The New York Times editorial of July 10, "The flawed moral logic of sending cluster munitions to Ukraine," opposed the U.S. decision to do just that. It tried to rebut some of the arguments made in favor of the plan, but it missed at least one, the fact that most of the area involved would already be littered with mines and unexploded cluster munitions used (extensively) by Russia, so the additional care required to try to avoid them later would already be required.
The editorial, the statements of governments opposed to the plan, and some of the published letters to the Times, seemed to follow the principle that these munitions are morally wrong, whatever the consequences. Such absolute principles are, in the sense I have used (e.g., Baron and Spranca, 1997) protected values. Ideological adherence to such values surely has considerable political influence. These commitments may be held unreflectively. When people are forced to confront specific situations where the principle conflicts with some other principle, such as avoiding terrible consequences, they often admit that their principle is not absolute after all (Baron and Leshner, 2000).
In "Rules of War and Moral Reasoning" (1972, http://www.jstor.org/stable/2264969), R. M. Hare criticizes the "absolutist" deontological views of Thomas Nagel, who advocated strict adherence to accepted rules, such as those prohibiting the use of poison gas, or attacks on the Red Cross.
"The defect in most deontologica theories ... is that they have no coherent rational account to give to any level of moral thought above that of the man who knows some good moral principles and sticks to them. He is a very admirable person, and to question his principles ... is indeed to 'show a corrupt mind'." However, to achieve such an account, "we have to adopt a 'two-level' approach, ... to recognize that the simple principles of the deontologist, important as they are, have their place at the level of character formation." Although we should be careful about violating principles that have been drilled into us (including those inculcated by military training), we need to be willing to override them on the basis of a higher level of analysis, that is, to make exceptions when they clearly lead to worse consequences than some alternative, even if our attachment to the broken rules leads us to feel guilty (just as the failure to prevent terrible consequences can also lead to guilt feelings).

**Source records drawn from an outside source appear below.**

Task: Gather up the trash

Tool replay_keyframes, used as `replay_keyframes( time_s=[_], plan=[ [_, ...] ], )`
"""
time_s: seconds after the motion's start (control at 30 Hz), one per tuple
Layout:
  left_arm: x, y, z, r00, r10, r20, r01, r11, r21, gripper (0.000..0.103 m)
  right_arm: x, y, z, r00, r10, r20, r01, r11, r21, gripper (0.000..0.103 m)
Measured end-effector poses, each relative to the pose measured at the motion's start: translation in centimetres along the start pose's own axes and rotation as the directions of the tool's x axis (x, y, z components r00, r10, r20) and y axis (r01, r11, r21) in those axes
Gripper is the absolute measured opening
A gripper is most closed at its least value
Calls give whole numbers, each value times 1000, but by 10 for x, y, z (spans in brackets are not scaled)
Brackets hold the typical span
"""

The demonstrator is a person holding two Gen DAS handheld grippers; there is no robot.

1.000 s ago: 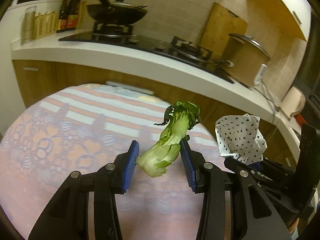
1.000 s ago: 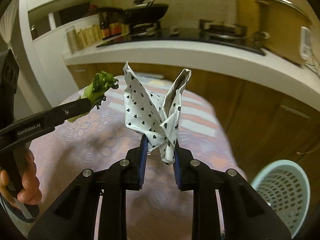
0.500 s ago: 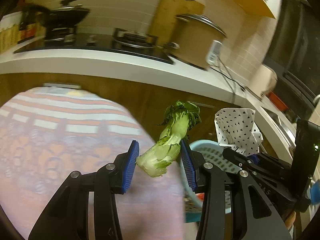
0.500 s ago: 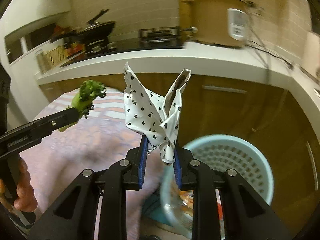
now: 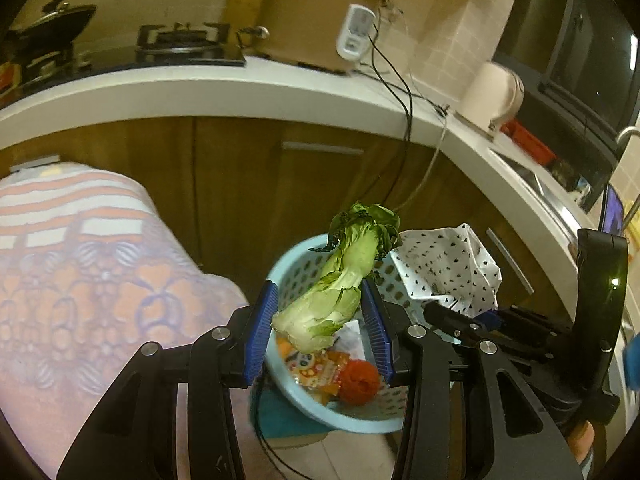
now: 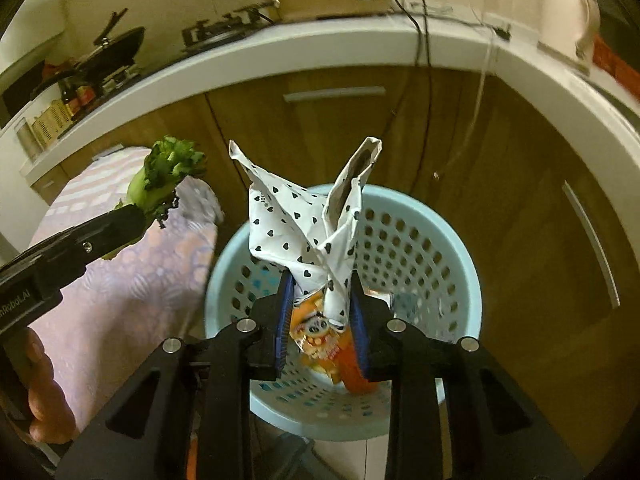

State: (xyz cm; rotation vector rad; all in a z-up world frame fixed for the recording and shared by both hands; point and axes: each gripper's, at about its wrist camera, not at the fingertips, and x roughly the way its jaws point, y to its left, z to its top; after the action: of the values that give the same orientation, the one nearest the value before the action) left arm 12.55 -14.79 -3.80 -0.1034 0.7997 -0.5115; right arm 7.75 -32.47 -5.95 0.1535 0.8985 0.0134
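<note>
Both grippers have swung off the table and toward the basket [image 6: 456,256], which a second ago showed only at the edge of view. The right gripper [image 6: 320,312] now hangs right over the basket mouth, jaws pinched narrow on the paper [image 6: 304,236], so it is the nearer one. The left gripper [image 5: 320,328] clamps the greens [image 5: 340,280] (stem near, leaves far, long axis along the fingers) over the basket's left rim, close by the table [image 5: 80,280] edge. Releasing the paper looks like the next move.
</note>
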Motion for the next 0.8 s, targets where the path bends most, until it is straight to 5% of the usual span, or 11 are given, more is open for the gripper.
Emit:
replay_keyframes(
  time_s=[0.17,0.33,0.6,0.8],
  plan=[
    [14,-7,0,1000,2,-23,-2,1000,8,42,9,-11,-3,999,2,-38,-1,1000,26,30],
    [26,-6,-4,999,-1,-51,1,1000,0,49,21,-16,-10,997,-5,-81,7,1000,27,62],
    [19,0,-5,999,5,-31,-5,1000,-15,58,18,-20,-13,998,-1,-70,2,1000,13,63],
    [-6,4,-5,999,30,44,-29,999,-32,63,-7,-21,-9,999,17,39,-17,1000,15,63]
  ],
)
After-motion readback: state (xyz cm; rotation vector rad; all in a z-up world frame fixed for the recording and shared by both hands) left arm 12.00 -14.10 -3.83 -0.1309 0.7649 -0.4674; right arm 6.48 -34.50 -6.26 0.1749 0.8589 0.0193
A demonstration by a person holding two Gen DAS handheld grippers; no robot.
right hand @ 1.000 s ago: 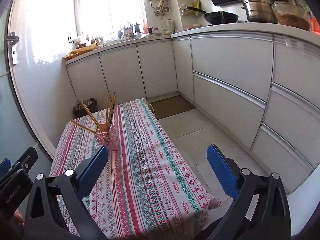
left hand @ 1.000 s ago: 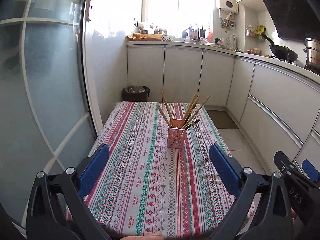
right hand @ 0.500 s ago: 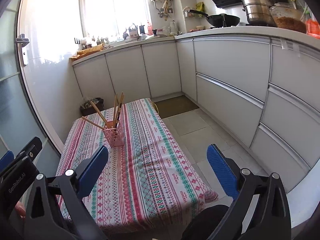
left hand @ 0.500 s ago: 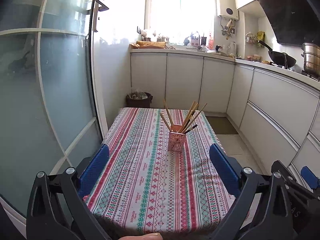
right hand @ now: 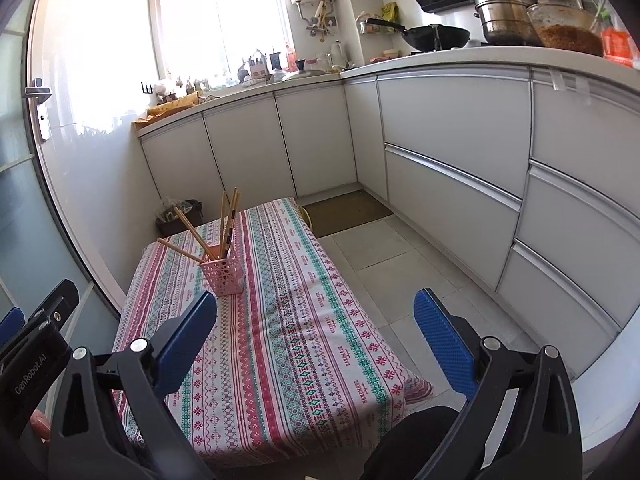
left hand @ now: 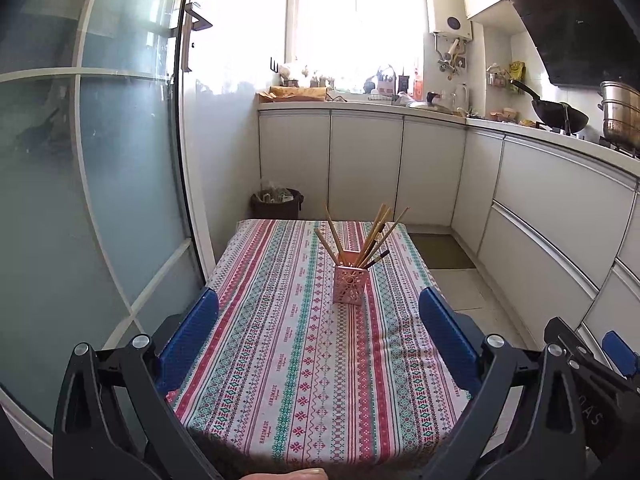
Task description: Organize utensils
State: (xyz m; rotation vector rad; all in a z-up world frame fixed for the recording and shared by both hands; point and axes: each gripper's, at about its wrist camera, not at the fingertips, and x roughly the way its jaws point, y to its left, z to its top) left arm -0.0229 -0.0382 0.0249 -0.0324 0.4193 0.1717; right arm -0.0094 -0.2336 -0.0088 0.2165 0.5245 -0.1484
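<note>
Your left tongs (left hand: 318,336) hang wide apart and empty above the near end of the table (left hand: 280,380); your right tongs (right hand: 316,336) gape just as wide, off the table's right edge. The pink lattice holder (left hand: 349,284) stands upright mid-table, well beyond both, and the wooden chopsticks (left hand: 370,236) fan out of it, leaning left and right, one dark-tipped.

Ahead of the left tool (left hand: 318,336), bare tabletop (left hand: 280,360) runs to the pink holder (left hand: 349,283), whose chopsticks (left hand: 376,232) splay outward. Glass door (left hand: 100,200) crowds its left; right tool (right hand: 316,336) has open floor (right hand: 400,264) to its right.
</note>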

Absolute rules represent a hardening of moral intuitions that are usually sufficient but should sometimes be overridden by more reflective reasoning, as suggested by Greene ("Moral tribes") and others. The opponents of cluster munitions seem to illustrate these hardened intuitions, which are protected values. Once having decided that cluster munitions are morally wrong, whatever the consequences, some opponents then engage in belief overkill, finding ways to ignore relevant facts on the other side, or to exaggerate the probability of harmful consequences resulting from action.